The drama intensifies when the Africans, after setting off from Cuba, mutiny and are later captured near the coast of Long Island. The 39 who survived the mutiny are transferred to a prison in New London, Connecticut, a state where slavery is still legal. Battle lines are drawn immediately. The abolitionists, headed up by the evangelical Lewis Tappan (Stellan Skarsgard), scrappy property lawyer Roger Baldwin (Matthew McConaughey), and ex-slave Theodore Joadson (Morgan Freeman), face off in the lower courts against government prosecutor William S. Holabird (Pete Postlethwaite) and Pres. Martin Van Buren's secretary of state, John Forsyth (David Paymer).
Cranky and infirm, John Quincy Adams resists the implorings of the abolitionists until Van Buren (Nigel Hawthorne), up for re-election and fearing the loss of the Southern states, appeals the lower-court ruling that found in favor of the slaves; he also appoints a new and supposedly more sympathetic judge -- to no ultimate avail. The case then moves on to the Supreme Court, where Adams's argument for the Africans' freedom, which actually comprised some four and a half hours of dense legalisms, is reduced to a grandstanding monologue in which he invokes the spirit of the Founding Fathers (including that of his own father, John Adams) and receives for his troubles the hearty handclasp of a grateful Cinque. It's black chief/white chief time.

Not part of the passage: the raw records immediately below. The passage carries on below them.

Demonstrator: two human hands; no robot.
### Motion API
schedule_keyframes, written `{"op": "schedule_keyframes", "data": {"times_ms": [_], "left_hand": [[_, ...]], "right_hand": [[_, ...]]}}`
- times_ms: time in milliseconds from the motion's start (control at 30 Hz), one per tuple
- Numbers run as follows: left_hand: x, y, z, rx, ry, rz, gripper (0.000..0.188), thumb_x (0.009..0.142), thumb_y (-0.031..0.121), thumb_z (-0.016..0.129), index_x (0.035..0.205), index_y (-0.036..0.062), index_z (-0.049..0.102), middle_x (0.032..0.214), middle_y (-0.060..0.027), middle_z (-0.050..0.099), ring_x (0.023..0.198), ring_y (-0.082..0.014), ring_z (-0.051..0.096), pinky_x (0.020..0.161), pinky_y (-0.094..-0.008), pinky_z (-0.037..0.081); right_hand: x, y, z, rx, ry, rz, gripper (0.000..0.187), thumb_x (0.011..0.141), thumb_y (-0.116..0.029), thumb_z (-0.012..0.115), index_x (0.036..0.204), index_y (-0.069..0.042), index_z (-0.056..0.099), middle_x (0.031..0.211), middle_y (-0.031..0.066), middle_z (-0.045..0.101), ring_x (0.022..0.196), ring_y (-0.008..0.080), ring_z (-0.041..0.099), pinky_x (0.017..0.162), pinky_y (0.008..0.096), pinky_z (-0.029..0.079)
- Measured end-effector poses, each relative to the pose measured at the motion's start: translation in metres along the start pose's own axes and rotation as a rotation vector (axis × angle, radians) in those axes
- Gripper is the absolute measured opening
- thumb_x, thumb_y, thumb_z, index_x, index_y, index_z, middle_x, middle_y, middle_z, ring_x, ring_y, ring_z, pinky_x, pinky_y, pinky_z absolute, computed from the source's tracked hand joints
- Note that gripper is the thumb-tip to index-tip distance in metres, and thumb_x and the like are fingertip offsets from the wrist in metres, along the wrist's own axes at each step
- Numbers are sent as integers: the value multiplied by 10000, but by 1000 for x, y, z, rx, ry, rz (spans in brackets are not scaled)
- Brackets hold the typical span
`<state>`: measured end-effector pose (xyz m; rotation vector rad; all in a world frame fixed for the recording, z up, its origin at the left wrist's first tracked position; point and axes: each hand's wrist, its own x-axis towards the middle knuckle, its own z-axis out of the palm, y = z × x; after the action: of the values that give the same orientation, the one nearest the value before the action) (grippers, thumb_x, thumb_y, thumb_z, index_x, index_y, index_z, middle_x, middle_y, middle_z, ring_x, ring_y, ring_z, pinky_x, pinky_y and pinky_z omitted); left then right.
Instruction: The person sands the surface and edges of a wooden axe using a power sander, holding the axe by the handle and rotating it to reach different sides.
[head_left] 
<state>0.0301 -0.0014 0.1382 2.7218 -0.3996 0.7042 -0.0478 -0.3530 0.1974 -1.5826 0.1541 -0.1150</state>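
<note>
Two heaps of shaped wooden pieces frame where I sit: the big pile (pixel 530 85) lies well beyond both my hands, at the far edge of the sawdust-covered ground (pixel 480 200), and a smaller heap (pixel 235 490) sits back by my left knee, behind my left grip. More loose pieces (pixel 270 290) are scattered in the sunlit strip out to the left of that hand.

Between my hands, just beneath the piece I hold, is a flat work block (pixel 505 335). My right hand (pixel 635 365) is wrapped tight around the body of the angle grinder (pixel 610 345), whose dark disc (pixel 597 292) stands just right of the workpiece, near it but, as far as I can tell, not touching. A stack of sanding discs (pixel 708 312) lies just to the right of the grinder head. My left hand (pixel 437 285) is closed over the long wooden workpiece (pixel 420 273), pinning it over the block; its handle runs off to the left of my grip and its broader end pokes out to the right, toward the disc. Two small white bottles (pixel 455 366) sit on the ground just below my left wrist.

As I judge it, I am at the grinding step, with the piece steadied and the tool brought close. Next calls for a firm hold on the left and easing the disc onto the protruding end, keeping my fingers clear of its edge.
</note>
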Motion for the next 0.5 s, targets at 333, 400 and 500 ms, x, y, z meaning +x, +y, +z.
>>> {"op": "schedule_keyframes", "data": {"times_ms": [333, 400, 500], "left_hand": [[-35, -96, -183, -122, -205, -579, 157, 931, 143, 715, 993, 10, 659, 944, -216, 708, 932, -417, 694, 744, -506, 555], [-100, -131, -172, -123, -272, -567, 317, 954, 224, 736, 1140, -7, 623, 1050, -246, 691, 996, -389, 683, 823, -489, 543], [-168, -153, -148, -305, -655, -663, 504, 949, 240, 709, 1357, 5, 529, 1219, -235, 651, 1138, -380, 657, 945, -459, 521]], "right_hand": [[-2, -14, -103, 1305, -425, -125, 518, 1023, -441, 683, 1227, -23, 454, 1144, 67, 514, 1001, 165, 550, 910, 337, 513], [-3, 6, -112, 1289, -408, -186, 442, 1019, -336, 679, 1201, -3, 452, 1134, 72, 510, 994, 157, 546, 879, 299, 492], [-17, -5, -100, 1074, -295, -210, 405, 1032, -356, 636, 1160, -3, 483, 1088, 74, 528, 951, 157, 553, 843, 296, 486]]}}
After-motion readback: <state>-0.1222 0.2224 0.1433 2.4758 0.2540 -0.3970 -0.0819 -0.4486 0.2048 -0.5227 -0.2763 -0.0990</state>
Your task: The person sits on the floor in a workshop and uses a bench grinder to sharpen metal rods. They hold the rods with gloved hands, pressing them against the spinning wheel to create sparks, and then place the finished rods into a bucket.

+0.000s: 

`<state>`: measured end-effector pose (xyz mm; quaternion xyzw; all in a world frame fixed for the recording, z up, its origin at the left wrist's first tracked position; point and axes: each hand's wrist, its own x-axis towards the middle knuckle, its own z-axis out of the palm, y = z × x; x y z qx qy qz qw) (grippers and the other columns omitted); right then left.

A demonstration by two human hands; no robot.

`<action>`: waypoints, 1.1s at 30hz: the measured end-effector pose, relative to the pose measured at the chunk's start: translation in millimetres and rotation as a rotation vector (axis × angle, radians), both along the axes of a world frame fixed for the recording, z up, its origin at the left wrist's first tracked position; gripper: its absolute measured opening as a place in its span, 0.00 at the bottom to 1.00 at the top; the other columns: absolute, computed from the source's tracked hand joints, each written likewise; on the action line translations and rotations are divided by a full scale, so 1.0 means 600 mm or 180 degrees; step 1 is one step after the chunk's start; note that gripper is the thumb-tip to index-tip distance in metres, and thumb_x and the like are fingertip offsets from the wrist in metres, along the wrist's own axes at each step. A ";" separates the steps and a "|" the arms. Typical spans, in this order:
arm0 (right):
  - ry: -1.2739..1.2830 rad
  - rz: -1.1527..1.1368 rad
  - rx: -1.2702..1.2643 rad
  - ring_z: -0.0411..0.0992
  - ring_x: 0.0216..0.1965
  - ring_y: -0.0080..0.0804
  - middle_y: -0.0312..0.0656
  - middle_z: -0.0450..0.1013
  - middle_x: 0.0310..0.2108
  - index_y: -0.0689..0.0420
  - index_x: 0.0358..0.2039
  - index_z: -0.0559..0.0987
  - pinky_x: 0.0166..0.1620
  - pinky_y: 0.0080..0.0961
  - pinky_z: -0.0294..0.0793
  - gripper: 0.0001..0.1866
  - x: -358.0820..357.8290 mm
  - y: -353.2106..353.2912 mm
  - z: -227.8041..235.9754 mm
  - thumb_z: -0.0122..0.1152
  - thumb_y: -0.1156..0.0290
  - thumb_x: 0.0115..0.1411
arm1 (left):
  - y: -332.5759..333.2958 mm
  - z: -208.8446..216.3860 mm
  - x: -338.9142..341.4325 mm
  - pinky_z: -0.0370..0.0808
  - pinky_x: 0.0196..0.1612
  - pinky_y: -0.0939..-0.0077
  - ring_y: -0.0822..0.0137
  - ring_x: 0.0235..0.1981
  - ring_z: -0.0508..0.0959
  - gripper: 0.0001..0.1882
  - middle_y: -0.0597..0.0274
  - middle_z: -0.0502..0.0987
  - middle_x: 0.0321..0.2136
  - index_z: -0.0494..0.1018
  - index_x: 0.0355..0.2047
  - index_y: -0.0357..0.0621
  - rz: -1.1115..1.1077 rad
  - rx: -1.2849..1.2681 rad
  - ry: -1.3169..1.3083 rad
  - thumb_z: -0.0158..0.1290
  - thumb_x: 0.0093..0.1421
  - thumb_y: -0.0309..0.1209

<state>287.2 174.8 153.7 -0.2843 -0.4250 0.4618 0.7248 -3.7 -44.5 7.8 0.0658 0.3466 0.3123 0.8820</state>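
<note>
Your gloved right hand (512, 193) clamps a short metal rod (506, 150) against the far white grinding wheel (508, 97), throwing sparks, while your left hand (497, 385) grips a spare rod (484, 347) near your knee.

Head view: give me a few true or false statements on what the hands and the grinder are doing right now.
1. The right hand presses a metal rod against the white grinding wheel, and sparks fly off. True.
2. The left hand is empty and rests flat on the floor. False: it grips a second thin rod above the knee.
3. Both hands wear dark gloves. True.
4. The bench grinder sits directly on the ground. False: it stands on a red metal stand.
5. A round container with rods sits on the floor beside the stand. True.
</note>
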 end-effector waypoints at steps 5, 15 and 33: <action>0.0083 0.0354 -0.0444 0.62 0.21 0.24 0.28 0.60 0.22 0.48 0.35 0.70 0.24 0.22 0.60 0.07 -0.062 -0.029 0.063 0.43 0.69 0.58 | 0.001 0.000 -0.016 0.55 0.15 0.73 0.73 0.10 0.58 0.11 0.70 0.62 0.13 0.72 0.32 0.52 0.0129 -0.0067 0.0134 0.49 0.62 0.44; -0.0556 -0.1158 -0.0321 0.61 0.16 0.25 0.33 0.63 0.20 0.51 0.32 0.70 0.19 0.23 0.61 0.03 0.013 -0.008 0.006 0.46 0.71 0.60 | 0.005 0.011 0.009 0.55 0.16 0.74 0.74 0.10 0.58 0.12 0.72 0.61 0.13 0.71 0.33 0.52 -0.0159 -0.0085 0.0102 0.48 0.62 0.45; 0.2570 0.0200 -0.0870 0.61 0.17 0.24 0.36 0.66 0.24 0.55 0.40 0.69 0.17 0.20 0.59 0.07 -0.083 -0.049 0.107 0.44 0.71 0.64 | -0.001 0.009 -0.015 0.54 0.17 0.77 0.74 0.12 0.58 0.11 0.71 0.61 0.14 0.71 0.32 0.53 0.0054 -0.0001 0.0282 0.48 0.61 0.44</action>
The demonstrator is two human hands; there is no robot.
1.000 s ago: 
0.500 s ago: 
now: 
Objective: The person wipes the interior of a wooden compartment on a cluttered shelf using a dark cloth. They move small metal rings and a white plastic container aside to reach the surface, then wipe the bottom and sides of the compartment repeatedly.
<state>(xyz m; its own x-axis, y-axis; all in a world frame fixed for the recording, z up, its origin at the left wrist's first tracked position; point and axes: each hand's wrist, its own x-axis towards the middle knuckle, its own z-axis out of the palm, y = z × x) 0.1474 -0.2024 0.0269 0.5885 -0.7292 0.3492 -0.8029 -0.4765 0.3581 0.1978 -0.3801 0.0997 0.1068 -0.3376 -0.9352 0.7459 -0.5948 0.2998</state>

Spielberg and Franzoni (with a hefty uncredited assist from Schindler's List screenwriter Steven Zaillian) work their way through the maze of pressure tactics both sides employed. It's to their credit that the various legal maneuvers -- the early attempt by the abolitionists, for example, to characterize the Africans not as slaves but as "stolen goods" -- come across without a lot of dumbing-down. And yet what is missing from the film is the almost hallucinatory jumble of legal complications and wranglings that the Africans' trials engendered, and the way those complications heatedly divided the nation. The problem with Amistad is that, in attempting to render its events lucidly, it loses the drama in what was inherently a legal, ethical, and political crazy quilt.
The point of Spielberg's populist approach, of course, is that it was all quite simple: The case was about justice. Obviously. But so, in a sense, was the Civil War, and yet if one were to unclutter the issues of that war, the richness of its drama would be lost. The La Amistad case was a prelude to that war; its patchwork is cut from the same zigzag weave.